Decisions about where to step forward and back when curating a project like this are tricky. In this case, the social context of the collection invites socio-political as well as aesthetic analysis, whether or not this is invited or justified. Hera Lindsay Bird in ‘Untitled 404’ says, ‘I don’t think the great project of art is ideological messaging,’ and this must surely be even truer when the raw material for a project is the words of others.
For my part, I wish the editors would remain present as I move through the introduction into the book’s contents. I want to know which pieces were sought out and which came from the call for submissions.
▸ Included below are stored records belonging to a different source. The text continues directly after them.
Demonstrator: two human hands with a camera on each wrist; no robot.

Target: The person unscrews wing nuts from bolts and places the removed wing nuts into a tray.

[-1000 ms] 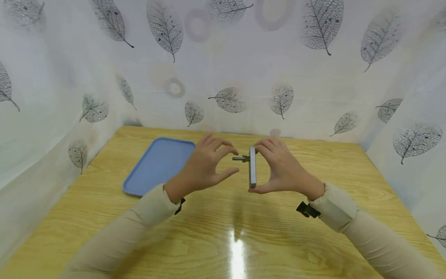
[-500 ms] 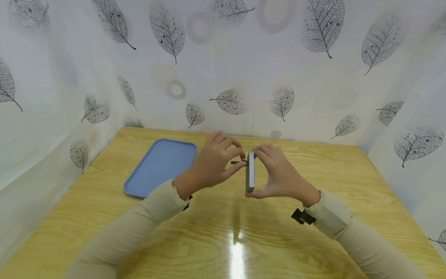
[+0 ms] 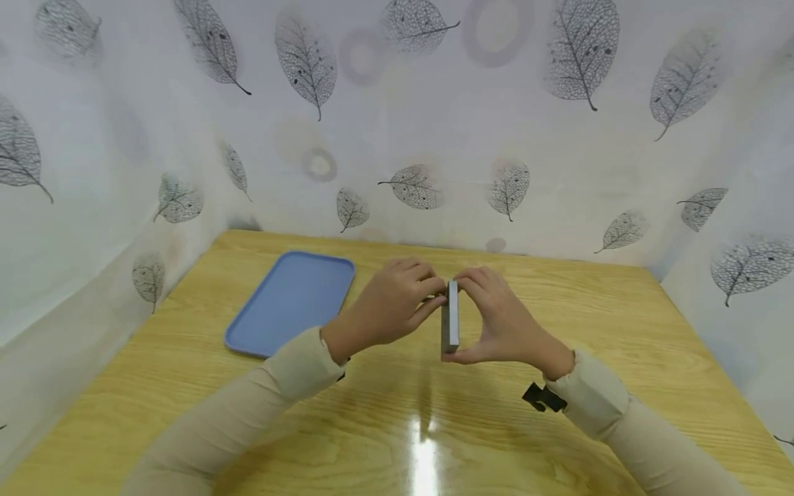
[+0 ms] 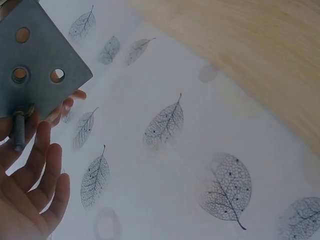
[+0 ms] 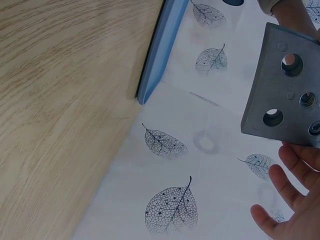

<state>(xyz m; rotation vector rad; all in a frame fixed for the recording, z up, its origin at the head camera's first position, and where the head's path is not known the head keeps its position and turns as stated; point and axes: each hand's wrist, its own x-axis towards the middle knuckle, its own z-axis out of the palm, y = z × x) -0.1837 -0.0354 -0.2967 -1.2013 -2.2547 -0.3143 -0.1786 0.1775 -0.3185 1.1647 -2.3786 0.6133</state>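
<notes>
A grey square metal plate [image 3: 451, 320] with several round holes is held on edge above the table by my right hand [image 3: 499, 317], its fingers on the top edge and thumb under the bottom edge. A threaded bolt [image 4: 19, 134] sticks out of the plate's left face, with a small brass-coloured nut [image 4: 29, 109] at its base. Thumb and index finger of my left hand [image 3: 393, 303] pinch the nut against the plate; they partly hide it. In the right wrist view, the screw head [image 5: 315, 128] shows on the plate's other face, near the threaded hole.
A blue rectangular tray [image 3: 288, 303] lies on the wooden table [image 3: 496, 434], left of my hands. A white curtain with leaf prints [image 3: 422, 110] surrounds the table at the back and sides. Dark straps [image 3: 544, 397] sit at my wrists.
My left hand has moved right, from apart from the bolt to the plate's left face, and its thumb and finger have closed on the nut. My right hand still holds the plate.
</notes>
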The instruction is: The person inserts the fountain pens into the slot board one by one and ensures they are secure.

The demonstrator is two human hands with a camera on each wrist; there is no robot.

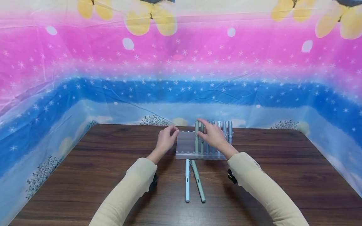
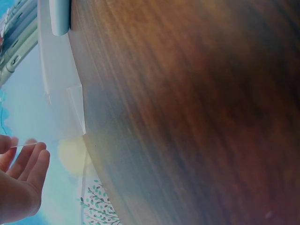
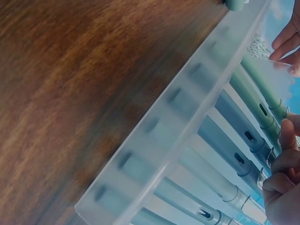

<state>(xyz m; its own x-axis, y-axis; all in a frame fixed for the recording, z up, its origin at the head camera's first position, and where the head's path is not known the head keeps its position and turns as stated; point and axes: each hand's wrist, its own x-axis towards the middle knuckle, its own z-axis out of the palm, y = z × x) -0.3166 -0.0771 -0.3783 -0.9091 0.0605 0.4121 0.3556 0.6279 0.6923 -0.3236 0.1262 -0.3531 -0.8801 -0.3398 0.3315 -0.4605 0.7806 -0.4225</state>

Who chose and trimmed the excerpts from longer works, or chose the pieces from those writers who are no longer with us—Heather McPherson and Peter Wells? Why these works and not others?
Above all, I am curious about pieces that aren’t here. What did the editors say no to, and why? And I want to ask the writers how they chose what to submit. Are the pieces they selected more representative, more queer? Who never saw the call for submissions, and who saw it and felt it wasn’t for them, and why? Some types of writing are conspicuous in their absence: Jessica Niurangi Mary Maclean’s ‘Kāore e wehi tōku kiri ki te taraongaonga; my skin does not fear the nettle’ is the only one in the anthology that takes the form of an academic essay. Was it the only work of this kind that was submitted, or were others received and discarded?
In essence, the book makes me crave conversation in a way that is made impossible by its nature as a remote space. This separation from interaction, this sense of listening and looking without being able to respond fully, is also apparent in the work of some of the younger writers. Young adulthood is a time characterised by introspection, yes, but there is also a thread of profound, existential loneliness here, as in Cadence Chung’s ‘The End’: ‘I’ll be … busy staring at my crush’s icon when / they broadcast the Great Flood (and subsequent rapture) over a Zoom meeting.’ How many of these young writers know any of the older writers in the collection in person, or know queer people from different generations at all?
The media release references these young writers specifically:
… the cacophony of voices brought together in Out Here sing out loud and proud, ensuring that future generations of queers are afforded the space to tell their stories and be themselves without fear of retribution or harm.
We have more opportunity than ever to speak out into the vastness of the internet, but where do we go now to actually talk to one another? This section of the media release is quoted almost directly from the book’s introduction, but not quite; the same passage, near the end of the introduction, attributes this creation of space not to the book itself or to the cacophony of voices, but to ‘those who continue to step forward and put in the mahi’. Out Here is tangible evidence that Tse and Barnes, like many of the anthology’s contributors, have made the choice to pour their time and energy into this community and the people in it, yet they stand apart from many commentators in choosing not to describe the book as a space.
A book is not a physical space—but its editorial room is, and so are the kitchens and gardens and rivers and workplaces that are tenderly sketched in its pages. A book may not be a space at all, but it can be a window into one, and Out Here is a window to many.
KERRY LANE is a poet and playwright from Ōtepoti, now based in Glasgow.